Few people have seen as much horror as Don McCullin. The feted photographer, now 90, witnessed major conflicts and disasters up close for decades. You can only imagine, through his widely published black and white pictures, how that might have affected him.
McCullin’s latest exhibition, Broken Beauty at the Holburne Museum in Bath, begins with four recent pictures of ruined Roman sculptures. These images – the white ruins photographed against black backgrounds so they float – are reminiscent at first of museum postcards, representations of representations that refer to ancient history and myths of fatal ambition, desire and domination. There’s a crouching Venus, her arms missing and head half-shattered. A hermaphrodite struggles to get away from a lascivious satyr. A headless Amazon and the Roman emperor Commodus, known for his uninhibited cruelty, are fighting on horseback. Their pockmarked surfaces and broken limbs suggest the collapse of the great empires, the fragility of ideals that are obliterated by time, like marble.
McCullin seems to search for continuity in these sculptures, an acknowledgment that we’ve always been like this – and always will be. And perhaps also, they are a justification for his own role, in representing it, something he has devoted his life to. Will his images of horror have the same kind of beauty, with the distance of centuries?
McCullin stopped going to wars in the mid-1980s. He has since photographed landscapes in Somerset, where he lives, looking for solace and healing. But his pictures of the countryside are hardly anodyne: he makes a pond look like a pool of blood, spindly trees scratching the sky like torn limbs. His moribund visions turn open spaces into oppressive, brooding environments stalked by ghosts. If there’s beauty in this darkness, McCullin makes it hard to see.

This small exhibition spans more than 60 years of work, from his first published picture of a notorious gang in Finsbury Park, London, that kickstarted his career in 1958, to iconic images from the Biafran war and the Aids crisis. The presentation is unfussy and straightforward, but all the drama is in McCullin’s photographs, glimpses of some of the bleakest moments in living memory. Many of the most harrowing images here focus on young men – their abhorrent propensity for violence but also their resilience and grief.

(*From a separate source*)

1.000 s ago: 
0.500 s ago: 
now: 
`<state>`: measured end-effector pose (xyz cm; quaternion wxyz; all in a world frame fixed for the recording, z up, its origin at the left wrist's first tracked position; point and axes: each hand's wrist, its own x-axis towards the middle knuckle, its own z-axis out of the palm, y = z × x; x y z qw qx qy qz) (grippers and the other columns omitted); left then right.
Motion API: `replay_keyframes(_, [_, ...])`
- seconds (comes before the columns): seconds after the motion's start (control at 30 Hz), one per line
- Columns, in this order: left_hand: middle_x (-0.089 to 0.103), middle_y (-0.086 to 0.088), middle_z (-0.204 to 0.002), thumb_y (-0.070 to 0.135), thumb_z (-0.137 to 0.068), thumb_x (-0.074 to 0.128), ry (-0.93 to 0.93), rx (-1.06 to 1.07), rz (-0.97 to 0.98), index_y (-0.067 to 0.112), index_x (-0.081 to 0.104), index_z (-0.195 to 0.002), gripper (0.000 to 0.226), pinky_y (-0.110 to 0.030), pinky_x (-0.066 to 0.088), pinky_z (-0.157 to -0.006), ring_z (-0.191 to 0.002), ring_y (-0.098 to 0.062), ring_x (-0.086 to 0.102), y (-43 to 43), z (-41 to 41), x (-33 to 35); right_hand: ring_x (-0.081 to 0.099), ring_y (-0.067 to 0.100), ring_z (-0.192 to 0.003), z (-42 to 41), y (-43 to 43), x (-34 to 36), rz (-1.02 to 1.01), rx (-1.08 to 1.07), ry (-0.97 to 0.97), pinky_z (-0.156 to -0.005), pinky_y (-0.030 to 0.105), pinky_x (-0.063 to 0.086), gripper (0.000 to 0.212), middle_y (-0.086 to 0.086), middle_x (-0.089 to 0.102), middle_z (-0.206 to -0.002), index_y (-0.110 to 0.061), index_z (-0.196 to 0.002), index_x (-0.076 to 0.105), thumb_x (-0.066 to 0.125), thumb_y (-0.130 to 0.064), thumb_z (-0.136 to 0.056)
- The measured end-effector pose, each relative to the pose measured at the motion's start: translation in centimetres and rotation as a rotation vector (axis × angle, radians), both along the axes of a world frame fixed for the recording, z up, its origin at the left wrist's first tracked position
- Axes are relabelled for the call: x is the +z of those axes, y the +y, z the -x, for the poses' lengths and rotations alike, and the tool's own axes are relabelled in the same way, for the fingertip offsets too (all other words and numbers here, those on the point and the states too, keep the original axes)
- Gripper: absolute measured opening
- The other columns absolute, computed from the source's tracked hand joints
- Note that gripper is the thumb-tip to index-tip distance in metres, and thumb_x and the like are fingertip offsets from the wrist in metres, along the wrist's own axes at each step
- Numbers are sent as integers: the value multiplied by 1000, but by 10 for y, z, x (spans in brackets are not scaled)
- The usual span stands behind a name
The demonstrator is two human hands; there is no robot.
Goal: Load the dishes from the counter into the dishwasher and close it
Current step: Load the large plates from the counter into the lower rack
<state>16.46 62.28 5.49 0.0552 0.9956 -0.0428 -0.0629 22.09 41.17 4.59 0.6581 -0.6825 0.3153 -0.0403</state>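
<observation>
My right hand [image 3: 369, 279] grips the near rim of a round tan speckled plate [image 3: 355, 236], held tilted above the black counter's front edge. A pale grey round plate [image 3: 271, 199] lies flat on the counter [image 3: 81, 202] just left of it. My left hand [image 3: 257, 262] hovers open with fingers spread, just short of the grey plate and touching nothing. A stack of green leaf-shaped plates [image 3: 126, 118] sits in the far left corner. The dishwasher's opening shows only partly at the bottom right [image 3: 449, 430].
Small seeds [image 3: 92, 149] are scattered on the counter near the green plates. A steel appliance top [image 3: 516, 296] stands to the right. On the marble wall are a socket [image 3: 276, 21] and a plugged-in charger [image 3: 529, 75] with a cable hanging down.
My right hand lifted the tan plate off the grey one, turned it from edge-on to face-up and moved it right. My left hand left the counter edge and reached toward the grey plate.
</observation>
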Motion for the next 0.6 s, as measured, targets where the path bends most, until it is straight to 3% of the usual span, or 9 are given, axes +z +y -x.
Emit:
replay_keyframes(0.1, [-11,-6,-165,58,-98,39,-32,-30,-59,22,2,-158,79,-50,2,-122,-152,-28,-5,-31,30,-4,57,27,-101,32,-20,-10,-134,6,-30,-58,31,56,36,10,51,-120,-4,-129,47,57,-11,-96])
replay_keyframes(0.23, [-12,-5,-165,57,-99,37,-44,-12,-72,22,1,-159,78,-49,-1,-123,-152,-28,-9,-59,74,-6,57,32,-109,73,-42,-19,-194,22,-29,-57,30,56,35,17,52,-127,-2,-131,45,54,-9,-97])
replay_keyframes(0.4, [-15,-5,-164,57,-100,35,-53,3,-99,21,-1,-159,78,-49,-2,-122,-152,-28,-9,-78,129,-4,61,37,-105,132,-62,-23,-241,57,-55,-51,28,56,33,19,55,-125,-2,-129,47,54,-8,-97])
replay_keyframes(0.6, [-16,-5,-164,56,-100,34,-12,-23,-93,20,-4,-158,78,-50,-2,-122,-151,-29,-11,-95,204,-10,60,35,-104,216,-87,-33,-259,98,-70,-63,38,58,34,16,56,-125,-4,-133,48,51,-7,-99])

The picture of a group of young Christian Phalangists mocking the dead body of a teenage Palestinian girl who lies on the floor in front of them as they serenade her with sickly smiles and a stolen mandolin, still makes my stomach turn, though I have seen it many times. You think, too, of McCullin standing there, looking at the scene. In another picture, a 15-year-old boy stares right at you, his face glossy with tears. He is at his father’s funeral, having lost him to Aids. Young landmine victims waiting for medical aid, young Palestinian soldiers, topless and carrying guns. A shellshocked young marine’s vacant stare – a reflection of the horror of what they have seen, fighter and photographer. These young men, who once held the optimism of the future, are now ruined bodies among wrecked homes.
There are also several pictures from McCullin’s extensive body of UK work, of industrial landscapes and workers, homeless people and poverty on the peripheries. A homeless man in Shoreditch, London, sleeps standing up. McCullin is drawn to these liminal states, somewhere between life and death, past and present.
The conflict pictures have a sense of speed that McCullin’s work since could never have. It’s hard to believe he was able to take the pictures in real time. A triptych made in Belfast in 1971 shows riot police edging around the corner of a building, ready for the attack of a man in a suit armed with a plank who advances from the other side, catching the moment he hurls his weapon, blindly, towards their shields.
The landscapes can never hold the same immediacy and urgency as photographs like these. They are the “blunt side of the knife”, as McCullin has said, unable to pierce or wound us in the same way. Alongside the ancient ruin photographs and the still lifes McCullin makes in his garden shed, these landscapes are intended, perhaps, as a reprieve for the viewer, and for McCullin himself.
His interest in landscapes and still lifes is derived from the spectral presence of his previous subjects. McCullin has talked of the “twisted smiles of corpses” he sees everywhere. This show is a very brief introduction to McCullin’s immense contribution to photojournalism. But it shows that it is in proximity to devastation and death that McCullin’s work feels most alive.